13. Looking Ahead: Motivation and Vision
- Both Dr. Feinberg and Dr. Wiles are driven by the opportunity to fundamentally change lives through building new tissues and organs, and making healthcare solutions more accessible and inclusive (37:12; 39:13).
- Dr. Feinberg: “We already know that transplanted organs work 100% … once we can start doing that [with bioprinting] … we’re off to the races. Really what motivated me though was we're fundamentally changing, you know, medicine and human longevity as we know it, if this becomes capable.” (37:12)
Notable Quotes & Timestamps
- Dr. Wiles, on skin span:
“Skin span is the concept that we can have optimally functioning skin at the level of structure, but also at the level of its function of thermoregulation and serving as a barrier preventing from infection longer.” (03:06) - Dr. Feinberg, on materials:
“Our system is really designed to work with entirely biologic materials. And therefore what we create is entirely biologic.” (06:23) - Dr. Wiles, on inclusivity:
“Clinical trials are not as inclusive…this is an opportunity to try to start inclusivity much earlier on and try to get different types of pigmented skin models to test at the level of the preclinical diagnostic testing platform.” (25:51) - Dr. Feinberg, on democratization:
“Ours [3D bioprinter] cost $1000 at most, and I would argue they outperform all the others pretty substantially if you know how to use it properly…once the intimidation of the technology, I think, starts to melt away, you’re really able to now focus on layering whatever innovation you want on top of it…” (29:00; 32:46) - Dr. Feinberg, on vision:
“If we can start to replace organs, you know, we've fundamentally shifted human lifespan, human quality of life. It's hard to have more impact than that on society.” (37:12)
Timestamps for Important Segments
- [01:06] – Modeling skin as cake layers; intro to bioprinting approaches
- [03:06] – Defining “skin span” vs healthspan/lifespan
- [06:07] – Materials used in 3D printing: why collagen, why not synthetic?
- [09:26] – Application: preclinical drug testing; story of moving beyond animal models
- [10:33] – Importance of collagen as a scaffold and enabling vascularization
- [13:33] – Challenges in reproducing skin structure, vascularization, innervation
- [15:11] – Burn injuries, wound patch therapeutic applications
- [18:15] – Senescent (zombie) cells and their impact on skin aging and healing
- [20:52] – Personalized disease modeling: chemo-induced heart failure as case study
- [23:09] – Validation issues and the FDA perspective
- [25:51] – Ethical, inclusivity, accessibility arguments for bioprinted skin
- [29:00] – Open source workshops for building bioprinters
- [33:46] – Barriers to clinical adoption/future directions
- [37:12, 39:13] – What inspires the guests: impact on medicine and patients
Memorable Moments
- The analogy of “cake layers” to describe skin’s structure (01:06; 07:35).
- The practical benefits of open-source, low-cost bioprinters—empowering both top researchers and K–12 students (29:00–32:46).
- Linking cellular aging in the skin to systemic health and cognition (19:56).

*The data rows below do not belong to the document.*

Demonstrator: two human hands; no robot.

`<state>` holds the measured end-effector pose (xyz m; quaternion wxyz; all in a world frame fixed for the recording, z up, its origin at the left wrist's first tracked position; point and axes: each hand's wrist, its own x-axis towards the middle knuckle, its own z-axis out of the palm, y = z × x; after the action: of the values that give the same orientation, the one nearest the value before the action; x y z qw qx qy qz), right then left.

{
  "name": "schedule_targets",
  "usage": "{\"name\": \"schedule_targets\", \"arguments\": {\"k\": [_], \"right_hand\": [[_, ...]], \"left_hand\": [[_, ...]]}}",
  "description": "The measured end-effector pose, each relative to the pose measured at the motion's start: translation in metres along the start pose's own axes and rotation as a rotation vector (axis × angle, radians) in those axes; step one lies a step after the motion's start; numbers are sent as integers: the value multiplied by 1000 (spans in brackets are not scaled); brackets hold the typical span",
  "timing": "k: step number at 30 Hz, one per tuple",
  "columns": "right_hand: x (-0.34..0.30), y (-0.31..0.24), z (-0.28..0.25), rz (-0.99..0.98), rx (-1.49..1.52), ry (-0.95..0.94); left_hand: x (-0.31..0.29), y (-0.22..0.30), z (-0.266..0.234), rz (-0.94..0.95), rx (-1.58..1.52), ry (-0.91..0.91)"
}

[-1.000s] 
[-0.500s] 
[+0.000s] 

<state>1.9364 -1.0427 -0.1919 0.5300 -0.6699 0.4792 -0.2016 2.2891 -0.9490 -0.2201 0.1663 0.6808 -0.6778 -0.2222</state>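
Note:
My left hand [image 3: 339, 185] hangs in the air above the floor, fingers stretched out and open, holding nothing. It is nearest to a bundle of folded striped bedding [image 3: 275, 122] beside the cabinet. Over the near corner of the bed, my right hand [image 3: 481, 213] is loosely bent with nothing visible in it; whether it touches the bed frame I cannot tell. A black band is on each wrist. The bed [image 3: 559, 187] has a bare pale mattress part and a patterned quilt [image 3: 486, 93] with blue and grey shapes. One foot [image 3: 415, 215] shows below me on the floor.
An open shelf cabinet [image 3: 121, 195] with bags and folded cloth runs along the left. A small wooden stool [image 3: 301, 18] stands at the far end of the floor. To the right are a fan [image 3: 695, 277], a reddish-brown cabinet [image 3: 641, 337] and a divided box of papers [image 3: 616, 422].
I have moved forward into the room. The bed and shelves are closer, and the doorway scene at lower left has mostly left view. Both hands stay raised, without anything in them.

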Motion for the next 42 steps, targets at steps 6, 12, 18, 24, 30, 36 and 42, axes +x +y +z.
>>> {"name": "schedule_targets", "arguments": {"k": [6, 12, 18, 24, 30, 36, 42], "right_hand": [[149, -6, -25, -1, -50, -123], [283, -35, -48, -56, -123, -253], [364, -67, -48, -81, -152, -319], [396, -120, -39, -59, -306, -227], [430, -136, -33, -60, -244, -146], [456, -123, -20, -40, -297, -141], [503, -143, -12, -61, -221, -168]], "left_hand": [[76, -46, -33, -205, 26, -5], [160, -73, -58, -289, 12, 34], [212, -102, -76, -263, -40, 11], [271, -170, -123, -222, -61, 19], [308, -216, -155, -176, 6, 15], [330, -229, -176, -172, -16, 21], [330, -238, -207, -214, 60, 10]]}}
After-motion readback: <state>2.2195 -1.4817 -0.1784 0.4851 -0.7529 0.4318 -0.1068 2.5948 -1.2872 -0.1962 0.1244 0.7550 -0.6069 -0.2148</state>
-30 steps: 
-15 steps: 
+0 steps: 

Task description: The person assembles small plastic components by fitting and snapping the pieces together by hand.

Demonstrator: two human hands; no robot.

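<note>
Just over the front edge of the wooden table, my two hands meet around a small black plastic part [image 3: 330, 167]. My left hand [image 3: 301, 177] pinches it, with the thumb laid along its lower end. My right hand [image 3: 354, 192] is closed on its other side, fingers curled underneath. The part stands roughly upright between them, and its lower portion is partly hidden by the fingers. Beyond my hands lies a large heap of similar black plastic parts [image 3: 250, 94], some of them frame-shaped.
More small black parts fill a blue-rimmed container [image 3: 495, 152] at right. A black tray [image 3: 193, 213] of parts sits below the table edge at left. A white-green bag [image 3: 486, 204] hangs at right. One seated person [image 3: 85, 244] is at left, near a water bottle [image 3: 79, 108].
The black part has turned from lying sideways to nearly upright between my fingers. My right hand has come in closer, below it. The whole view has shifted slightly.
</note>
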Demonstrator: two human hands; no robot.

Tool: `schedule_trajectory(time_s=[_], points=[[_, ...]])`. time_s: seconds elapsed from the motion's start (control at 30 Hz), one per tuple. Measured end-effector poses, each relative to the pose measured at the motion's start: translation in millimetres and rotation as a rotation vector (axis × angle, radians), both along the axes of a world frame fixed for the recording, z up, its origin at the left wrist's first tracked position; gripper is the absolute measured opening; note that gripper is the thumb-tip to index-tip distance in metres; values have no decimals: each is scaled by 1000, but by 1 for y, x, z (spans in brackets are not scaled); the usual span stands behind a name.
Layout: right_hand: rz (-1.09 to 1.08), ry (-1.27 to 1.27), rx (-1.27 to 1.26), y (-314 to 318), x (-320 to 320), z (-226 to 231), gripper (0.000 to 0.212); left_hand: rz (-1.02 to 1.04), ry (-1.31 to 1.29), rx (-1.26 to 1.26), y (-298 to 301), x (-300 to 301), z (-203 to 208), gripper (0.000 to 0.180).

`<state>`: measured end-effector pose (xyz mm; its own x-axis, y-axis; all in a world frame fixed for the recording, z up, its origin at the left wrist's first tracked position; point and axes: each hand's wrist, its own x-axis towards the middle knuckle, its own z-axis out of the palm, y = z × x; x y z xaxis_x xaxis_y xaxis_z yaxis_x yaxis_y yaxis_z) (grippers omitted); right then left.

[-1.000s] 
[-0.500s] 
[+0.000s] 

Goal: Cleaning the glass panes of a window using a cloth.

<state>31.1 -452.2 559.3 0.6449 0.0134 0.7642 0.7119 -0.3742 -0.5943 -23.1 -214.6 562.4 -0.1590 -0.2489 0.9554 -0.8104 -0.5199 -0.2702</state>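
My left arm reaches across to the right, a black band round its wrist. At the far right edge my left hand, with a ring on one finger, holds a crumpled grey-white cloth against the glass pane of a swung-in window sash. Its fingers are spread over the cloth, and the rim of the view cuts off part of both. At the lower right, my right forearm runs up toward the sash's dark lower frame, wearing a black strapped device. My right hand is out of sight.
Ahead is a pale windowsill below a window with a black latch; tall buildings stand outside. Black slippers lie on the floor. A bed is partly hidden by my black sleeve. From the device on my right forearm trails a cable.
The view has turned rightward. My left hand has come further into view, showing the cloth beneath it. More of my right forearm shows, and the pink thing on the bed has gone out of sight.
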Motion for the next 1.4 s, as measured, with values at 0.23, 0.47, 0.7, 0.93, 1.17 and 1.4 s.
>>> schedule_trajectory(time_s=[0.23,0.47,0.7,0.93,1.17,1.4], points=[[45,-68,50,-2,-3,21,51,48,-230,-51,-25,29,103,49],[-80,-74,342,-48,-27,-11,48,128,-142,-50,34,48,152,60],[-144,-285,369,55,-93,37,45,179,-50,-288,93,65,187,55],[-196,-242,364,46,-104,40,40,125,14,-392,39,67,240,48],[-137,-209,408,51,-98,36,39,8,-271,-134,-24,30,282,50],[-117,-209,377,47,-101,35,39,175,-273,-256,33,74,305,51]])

- Emotional motivation: helping patients who “have to wear their skin disease” (39:13).
Conclusion
This conversation reveals that the future of skin—and regenerative medicine more broadly—is being pieced together at the intersection of engineering, biology, and clinical need. 3D bioprinting of skin is more than sci-fi; it's unfolding rapidly, with potential to transform therapies for burns, wounds, aging, and rare diseases. Ethical, economic, and inclusivity questions remain central, but the democratization of technology and the dedication of interdisciplinary teams are pushing this future ever closer.